>I think you have to pretty much run with cookies enabled in just about any app except if you're not dealing with anonymous users and you're using Windows Authentication. In all other cases cookies are pretty much required. Especially with AJAX these days old approaches like License Plating are no longer really an option to track a user effectively.
>
>However, it's HIGHLY recommended that you limit your cookie usage to one application level cookie that is some sort of ID that points at server side data to identify users. Typically this is a user id backed by some sort of data store that holds user's session/conifguration information. I would even go as far as recommending not to use Session state it can be really resource intentisve and forces a secondary cookie to track the session.
>
>I think cookies are pretty much accepted these days as long as they are first party cookies and there's only one cookie. With ASP.NET and FormsAuthentication you can use your authentication as the user tracking mechanism with even the ability to store some often reused data directly in the form's authentication ticket itself. Howevr, that does require that users are logged in so you may still need a secondary cookie if you need to track anonymous users.

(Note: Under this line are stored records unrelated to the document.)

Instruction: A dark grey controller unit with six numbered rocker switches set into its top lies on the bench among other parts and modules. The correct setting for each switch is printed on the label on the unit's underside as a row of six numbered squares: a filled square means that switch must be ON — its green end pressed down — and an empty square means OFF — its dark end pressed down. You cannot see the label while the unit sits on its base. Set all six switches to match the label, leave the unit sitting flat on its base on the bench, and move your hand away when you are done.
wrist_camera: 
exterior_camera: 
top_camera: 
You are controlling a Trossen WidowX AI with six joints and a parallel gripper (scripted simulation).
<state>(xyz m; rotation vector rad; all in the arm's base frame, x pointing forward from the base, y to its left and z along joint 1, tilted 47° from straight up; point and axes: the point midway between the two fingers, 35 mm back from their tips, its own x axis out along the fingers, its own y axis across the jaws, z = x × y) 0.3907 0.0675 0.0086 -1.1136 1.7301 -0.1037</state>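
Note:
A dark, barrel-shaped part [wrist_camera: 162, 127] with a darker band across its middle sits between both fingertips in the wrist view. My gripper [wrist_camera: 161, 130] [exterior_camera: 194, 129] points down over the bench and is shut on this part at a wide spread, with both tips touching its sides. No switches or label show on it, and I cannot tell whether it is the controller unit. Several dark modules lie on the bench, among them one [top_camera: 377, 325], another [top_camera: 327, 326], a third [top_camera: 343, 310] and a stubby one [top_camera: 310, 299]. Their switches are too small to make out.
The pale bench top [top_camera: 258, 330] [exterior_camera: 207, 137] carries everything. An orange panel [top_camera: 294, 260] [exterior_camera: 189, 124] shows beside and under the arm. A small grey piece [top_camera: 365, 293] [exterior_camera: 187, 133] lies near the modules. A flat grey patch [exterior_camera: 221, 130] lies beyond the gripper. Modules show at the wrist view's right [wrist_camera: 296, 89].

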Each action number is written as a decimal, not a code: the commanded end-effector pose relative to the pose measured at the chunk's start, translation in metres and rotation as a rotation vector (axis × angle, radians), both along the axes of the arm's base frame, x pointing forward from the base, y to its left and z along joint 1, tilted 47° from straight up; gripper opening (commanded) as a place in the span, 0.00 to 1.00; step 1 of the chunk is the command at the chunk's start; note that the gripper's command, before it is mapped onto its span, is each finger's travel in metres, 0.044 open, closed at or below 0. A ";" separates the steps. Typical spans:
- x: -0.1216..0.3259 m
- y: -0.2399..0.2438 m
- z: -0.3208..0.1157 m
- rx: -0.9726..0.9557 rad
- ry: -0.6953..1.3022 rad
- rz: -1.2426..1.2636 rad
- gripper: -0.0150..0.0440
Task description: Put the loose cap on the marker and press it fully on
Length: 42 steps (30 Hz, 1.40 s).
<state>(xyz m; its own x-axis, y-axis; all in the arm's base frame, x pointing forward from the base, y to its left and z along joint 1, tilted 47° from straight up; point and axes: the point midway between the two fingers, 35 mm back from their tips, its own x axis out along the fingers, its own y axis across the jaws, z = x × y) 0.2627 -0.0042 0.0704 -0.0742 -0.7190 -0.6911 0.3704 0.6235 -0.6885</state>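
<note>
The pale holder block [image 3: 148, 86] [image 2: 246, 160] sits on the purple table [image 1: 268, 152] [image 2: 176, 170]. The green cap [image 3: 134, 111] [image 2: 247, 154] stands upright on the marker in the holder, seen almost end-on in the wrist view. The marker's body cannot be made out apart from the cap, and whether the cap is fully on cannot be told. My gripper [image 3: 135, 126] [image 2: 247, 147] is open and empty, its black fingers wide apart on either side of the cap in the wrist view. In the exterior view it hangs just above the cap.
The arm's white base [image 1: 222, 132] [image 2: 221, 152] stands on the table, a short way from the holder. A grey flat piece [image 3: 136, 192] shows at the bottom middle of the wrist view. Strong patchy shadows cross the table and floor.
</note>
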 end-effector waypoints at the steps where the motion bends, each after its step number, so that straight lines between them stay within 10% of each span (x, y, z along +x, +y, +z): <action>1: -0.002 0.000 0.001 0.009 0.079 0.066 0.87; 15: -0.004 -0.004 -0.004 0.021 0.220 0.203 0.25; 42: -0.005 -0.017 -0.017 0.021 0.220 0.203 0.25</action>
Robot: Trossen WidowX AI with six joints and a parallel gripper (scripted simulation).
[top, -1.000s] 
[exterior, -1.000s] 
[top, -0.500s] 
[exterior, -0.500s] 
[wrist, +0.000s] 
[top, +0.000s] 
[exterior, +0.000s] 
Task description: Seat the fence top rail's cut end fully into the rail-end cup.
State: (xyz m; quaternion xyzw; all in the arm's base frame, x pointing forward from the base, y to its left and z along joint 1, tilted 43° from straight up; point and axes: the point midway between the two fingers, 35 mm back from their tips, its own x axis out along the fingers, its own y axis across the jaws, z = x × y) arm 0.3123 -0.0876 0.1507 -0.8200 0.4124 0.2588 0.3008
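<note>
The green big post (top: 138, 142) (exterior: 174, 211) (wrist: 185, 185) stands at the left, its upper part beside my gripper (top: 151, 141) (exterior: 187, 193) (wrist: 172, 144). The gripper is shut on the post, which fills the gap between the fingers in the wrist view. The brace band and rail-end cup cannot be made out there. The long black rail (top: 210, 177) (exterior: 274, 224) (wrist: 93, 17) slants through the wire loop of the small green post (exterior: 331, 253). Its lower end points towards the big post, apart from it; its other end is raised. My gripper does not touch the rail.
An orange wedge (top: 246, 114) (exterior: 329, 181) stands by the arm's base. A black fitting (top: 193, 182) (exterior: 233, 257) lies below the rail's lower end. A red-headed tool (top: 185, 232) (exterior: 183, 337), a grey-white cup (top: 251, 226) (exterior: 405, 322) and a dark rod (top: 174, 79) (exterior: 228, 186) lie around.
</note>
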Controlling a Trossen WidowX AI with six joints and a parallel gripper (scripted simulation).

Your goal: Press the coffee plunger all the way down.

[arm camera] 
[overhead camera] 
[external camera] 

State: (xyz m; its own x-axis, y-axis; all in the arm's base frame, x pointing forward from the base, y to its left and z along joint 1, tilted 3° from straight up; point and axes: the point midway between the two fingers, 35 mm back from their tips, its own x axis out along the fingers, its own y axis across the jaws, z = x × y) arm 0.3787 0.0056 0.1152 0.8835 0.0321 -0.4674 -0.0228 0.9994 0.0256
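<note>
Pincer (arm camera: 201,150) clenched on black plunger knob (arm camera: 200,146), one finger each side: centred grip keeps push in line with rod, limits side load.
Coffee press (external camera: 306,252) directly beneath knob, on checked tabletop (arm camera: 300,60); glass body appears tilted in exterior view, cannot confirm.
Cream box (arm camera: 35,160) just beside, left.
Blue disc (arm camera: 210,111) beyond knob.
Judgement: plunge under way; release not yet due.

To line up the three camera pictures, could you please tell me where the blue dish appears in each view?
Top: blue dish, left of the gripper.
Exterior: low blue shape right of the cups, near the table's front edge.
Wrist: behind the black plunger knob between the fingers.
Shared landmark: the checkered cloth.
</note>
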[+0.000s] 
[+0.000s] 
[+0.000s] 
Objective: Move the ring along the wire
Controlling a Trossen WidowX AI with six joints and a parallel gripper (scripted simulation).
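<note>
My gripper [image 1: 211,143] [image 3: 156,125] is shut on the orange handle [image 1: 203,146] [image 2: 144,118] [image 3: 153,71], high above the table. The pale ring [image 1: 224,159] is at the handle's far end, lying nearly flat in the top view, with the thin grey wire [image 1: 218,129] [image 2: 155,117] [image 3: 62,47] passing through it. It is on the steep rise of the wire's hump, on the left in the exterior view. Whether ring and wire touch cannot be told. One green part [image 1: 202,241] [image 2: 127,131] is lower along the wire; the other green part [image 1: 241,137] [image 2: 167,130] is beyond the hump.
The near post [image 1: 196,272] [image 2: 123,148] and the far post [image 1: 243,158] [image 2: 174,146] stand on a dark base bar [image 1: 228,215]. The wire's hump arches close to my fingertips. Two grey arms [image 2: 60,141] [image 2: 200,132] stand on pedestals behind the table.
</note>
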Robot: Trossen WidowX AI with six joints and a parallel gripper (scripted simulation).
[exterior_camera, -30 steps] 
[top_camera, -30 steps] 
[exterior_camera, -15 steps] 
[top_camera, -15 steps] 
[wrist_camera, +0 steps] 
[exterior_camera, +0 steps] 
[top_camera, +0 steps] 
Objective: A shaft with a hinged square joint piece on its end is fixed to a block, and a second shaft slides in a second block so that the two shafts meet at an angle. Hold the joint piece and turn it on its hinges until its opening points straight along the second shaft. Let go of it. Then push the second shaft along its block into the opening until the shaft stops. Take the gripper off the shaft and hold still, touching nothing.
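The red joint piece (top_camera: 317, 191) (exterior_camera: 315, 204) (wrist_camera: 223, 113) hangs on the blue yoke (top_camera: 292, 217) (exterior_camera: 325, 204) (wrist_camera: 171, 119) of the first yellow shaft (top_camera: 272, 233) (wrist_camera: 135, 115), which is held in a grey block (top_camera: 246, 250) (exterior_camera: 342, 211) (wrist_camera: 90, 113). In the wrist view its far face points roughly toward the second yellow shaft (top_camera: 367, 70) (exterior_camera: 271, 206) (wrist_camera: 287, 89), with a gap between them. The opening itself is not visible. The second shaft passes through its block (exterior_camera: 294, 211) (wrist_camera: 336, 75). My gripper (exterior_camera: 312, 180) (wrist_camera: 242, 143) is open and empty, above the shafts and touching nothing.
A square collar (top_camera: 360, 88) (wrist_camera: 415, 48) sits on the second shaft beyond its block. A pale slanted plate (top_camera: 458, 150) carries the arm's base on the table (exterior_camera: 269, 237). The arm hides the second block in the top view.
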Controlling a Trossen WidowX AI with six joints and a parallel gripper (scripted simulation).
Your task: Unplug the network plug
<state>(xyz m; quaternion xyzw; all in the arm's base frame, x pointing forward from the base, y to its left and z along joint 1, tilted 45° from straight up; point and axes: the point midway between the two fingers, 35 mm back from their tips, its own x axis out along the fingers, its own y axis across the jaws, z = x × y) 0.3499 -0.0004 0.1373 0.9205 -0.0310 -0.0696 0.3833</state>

Thank you for a very detailed message.

I think you just found my problem. My framework uses two cookies. One that contains some authentication information and one that contains member specific data. As on this site I use both, that might explain why I ran into that situation from time to time. I will adjust my framework to use only cookie. That might turn out to be some very useful thread I just created. :) I will let you know how it runs.

I never use session state as, as you pointed out, it is resource intensive. I also prefer to handle it from the coding infrastructure I have presently.